Five men have been charged with abducting a minor, including the three who allegedly carried out the kidnapping, and four are in custody.
Mr Pérain said the abduction had been carried out like a “military operation”, and the “extremely well-prepared” kidnappers had even used a code name, “Operation Lima”.
They were equipped with walkie-talkies, camping gear, fake licence plates and a budget of €3,000 (£2,594; $3,594) to cover expenses, the prosecutor said.
The kidnappers had not previously been known to police, he said.
“They are against the state and mobilised against what they call a health dictatorship,” the prosecutor added. For them, he said, “children in care are unfairly taken from their parents”.
A search of the home of one of the suspects in Paris revealed a prepared script to be read to the grandmother, as well as a Citroën C15 minivan said to have been identified by witnesses.
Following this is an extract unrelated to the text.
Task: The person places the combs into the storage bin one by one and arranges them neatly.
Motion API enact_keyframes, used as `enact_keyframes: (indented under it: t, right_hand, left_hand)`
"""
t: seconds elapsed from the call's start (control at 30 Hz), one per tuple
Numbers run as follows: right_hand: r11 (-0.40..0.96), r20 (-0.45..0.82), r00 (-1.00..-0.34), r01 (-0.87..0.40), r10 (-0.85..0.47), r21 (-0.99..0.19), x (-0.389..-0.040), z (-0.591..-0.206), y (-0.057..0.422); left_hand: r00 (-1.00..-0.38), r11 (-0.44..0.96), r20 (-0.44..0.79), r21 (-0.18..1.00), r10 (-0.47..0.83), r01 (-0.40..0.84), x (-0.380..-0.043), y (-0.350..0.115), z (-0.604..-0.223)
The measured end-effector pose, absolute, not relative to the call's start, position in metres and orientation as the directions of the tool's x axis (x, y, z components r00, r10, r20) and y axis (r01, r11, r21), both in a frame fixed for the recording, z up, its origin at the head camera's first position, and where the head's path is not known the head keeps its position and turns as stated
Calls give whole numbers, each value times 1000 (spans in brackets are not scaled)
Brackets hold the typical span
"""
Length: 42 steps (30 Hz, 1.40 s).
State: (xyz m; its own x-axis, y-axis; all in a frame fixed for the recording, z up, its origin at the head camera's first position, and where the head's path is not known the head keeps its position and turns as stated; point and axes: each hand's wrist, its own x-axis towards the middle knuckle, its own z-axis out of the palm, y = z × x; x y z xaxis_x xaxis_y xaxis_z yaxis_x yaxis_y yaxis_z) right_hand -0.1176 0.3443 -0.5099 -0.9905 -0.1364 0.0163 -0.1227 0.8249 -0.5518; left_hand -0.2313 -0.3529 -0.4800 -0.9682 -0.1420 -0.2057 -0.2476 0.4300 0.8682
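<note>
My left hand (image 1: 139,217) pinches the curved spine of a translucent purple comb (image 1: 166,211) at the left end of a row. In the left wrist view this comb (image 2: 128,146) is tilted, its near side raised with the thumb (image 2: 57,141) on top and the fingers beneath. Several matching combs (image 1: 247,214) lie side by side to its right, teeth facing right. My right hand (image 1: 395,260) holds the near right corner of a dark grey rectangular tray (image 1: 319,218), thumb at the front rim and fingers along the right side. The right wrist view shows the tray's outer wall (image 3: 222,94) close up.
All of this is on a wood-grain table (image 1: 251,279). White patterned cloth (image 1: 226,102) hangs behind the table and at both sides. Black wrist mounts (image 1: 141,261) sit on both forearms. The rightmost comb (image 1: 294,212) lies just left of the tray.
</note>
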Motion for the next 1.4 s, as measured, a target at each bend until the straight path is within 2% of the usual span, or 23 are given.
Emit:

Three of the arrested are described as known survivalists – a type of anti-state individual living on the fringe and often linked to the far right.
Earlier, a prosecutor in the French town of Épinal, Nicolas Heitz, said one of those involved in the abduction considered himself a “dissident” in the style of fictional gentleman thief Arsène Lupin. Another believed he had saved the child’s life, although he admitted he might have been manipulated by the girl’s mother.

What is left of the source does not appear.